Fyctia
Chapitre 47 (2/2)
Élie s’est endormie un peu après la moitié du film. Swann en a profité pour se blottir contre moi, Patrick posé sur mon ventre. Ma chambre est plongée dans l’obscurité. Ma mère ne va plus tarder à rentrer, ce qui veut dire que mon charmant voisin a très largement dépassé les limites imposées par son bourreau de père.
J’ai beau avoir vu Nos cœurs meurtris des dizaines de fois parce que ma meilleure amie est carrément accro à la romance, je pleure toujours autant devant. Swann a posé ses lèvres sur mon front quand j’ai commencé à sangloter à la scène de la baignoire. Ça peut paraître stupide parce qu’il ne se passe rien d’extraordinaire en soi. Mais à mes yeux, c’est un grand pas en avant dans leur relation plus que compliquée. Elle s’occupe de lui, et il se laisse faire. Il lâche prise, la laisse entrer, vraiment.
J’éteins mon ordinateur et le tends à Swann pour qu’il le pose par terre.
— Tu devrais peut-être rentrer…
— Je sais. Mais je ne veux pas.
— Moi non plus…
— Si tout pouvait être plus simple…
— J’aimerais tellement que tout soit plus simple pour toi, chuchoté-je en me blottissant contre son torse, une main posée sur son ventre.
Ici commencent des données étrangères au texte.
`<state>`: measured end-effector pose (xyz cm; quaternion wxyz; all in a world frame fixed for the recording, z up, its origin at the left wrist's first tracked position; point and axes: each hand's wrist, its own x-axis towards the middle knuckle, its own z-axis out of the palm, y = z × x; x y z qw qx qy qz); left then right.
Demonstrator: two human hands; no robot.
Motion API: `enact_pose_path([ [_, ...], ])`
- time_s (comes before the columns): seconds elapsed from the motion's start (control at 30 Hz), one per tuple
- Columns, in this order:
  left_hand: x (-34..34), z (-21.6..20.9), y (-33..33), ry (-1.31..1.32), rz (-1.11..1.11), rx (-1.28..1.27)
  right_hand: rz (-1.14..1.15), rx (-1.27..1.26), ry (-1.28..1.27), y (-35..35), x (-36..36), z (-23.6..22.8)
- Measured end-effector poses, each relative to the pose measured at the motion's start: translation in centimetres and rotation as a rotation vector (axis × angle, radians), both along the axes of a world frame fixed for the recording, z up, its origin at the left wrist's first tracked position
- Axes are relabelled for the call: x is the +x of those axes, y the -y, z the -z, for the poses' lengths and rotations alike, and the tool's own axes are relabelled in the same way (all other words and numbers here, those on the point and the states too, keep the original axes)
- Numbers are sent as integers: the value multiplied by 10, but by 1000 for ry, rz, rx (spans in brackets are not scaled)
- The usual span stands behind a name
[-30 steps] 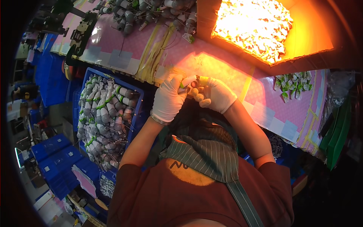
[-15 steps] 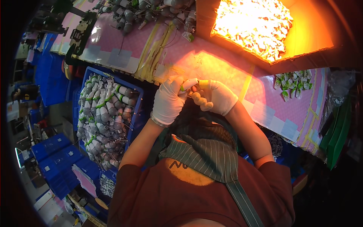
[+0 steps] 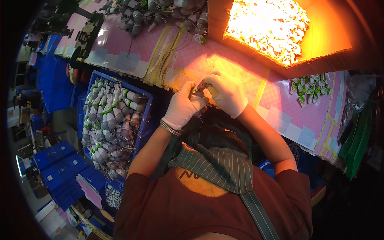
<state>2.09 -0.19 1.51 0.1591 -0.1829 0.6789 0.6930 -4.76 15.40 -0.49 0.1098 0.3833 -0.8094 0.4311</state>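
Both my hands wear white gloves and meet over the near edge of the pink-covered bench. My left hand (image 3: 184, 106) is closed, its thumb and fingers pinching a small grey-and-white bulb-shaped part (image 3: 199, 91) that is mostly hidden. Against the same part, my right hand (image 3: 230, 95) presses with bent fingers from the right; its fingertips are partly hidden. A yellow band shows on one finger of the right glove. Left of my left arm, a blue crate (image 3: 149, 96) holds many similar parts (image 3: 108, 120), grey and white with green bands and thin wires.
A cardboard box (image 3: 332, 56) at the far right holds a heap of small pieces under glaring orange light. Small green-and-white pieces (image 3: 310, 89) lie beside it. More bulb-shaped parts (image 3: 160, 12) are piled at the back. A dark metal clamp (image 3: 85, 40) grips the bench at left.
My right hand has moved up and turned over, its fingers now over the part. My left hand has tilted and lowered slightly, and the part has become mostly hidden.
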Motion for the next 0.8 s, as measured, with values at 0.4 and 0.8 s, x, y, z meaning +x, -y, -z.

Il glisse ses doigts sous le tissu de mon sweat et caresse ma hanche trop prononcée.
— Tu n’as pas pu me répondre tout à l’heure, risqué-je.
— Mmh ?
— Tu sais, après mon monologue au lycée…
— Oh. Euh…
Je déglutis.
— Il y a probablement une part de moi qui ne pourra jamais te pardonner, soupire-t-il. Mais je ne peux pas la laisser gagner. Tu t’es confié à moi et c’est ce que j’attendais de toi. En contrepartie, je t’ai offert ma part la plus sombre. Je… je suis encore partagé quant à ce que je ressens par rapport à ma… perte d’Eryn. Il était mon seul ami, Alix. Je sais que ça peut paraître stupide, puisqu’Eryn et toi ne faites qu’un, mais c’est comme si tu m’avais enlevé un être cher, tu vois ? Je ne sais pas trop si ça a du sens, ce que je raconte…
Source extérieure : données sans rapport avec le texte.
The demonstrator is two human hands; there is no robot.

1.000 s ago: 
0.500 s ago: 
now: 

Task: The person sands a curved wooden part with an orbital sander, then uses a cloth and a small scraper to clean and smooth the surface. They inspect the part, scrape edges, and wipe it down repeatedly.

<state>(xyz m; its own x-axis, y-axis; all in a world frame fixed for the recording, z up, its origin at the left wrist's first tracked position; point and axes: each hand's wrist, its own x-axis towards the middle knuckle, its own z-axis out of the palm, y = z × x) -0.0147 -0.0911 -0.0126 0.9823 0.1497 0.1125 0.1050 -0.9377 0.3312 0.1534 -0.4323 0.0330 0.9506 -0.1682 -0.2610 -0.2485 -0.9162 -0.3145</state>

— Je comprends, le rassuré-je. J’ai perdu Griminal, moi aussi. Mais… je t’ai gagné, toi. Si c’était à refaire, je m’y prendrais autrement. Mais je préfère perdre Griminal que te perdre toi, Swann. Je… je sais que je ne suis pas facile à vivre mais je ferai de mon mieux pour ne pas te faire de mal. C’est juste que parfois, c’est vraiment difficile pour moi de confier ce que je ressens. Les gens… finissent toujours par me laisser tomber. Alors c’est dur de tout leur donner. Parce que quand ils s’en vont, ils prennent une partie de moi avec eux.
— Mais moi je n’irai nulle part, chuchote-t-il, chatouillant mon front.
— Ça, tu n’en sais rien. On ne peut jamais savoir…
Swann garde le silence. Mais ce silence n’est pas pesant, au contraire. Je ferme les yeux et me laisse aller contre son torse rassurant. Mes doigts glissent sur sa peau, dessinent les contours de son nombril, caressent le trait de poils qui part de ce dernier jusqu’à l’élastique de son boxer. Sa respiration est calme, régulière. Son ventre se gonfle d’air puis s’abaisse lentement. Tandis que sa main posée sur ma hanche se fait de plus en plus lourde, je me laisse emporter par la fatigue. Cette journée a été particulièrement riche en émotions. Et je suis vidé.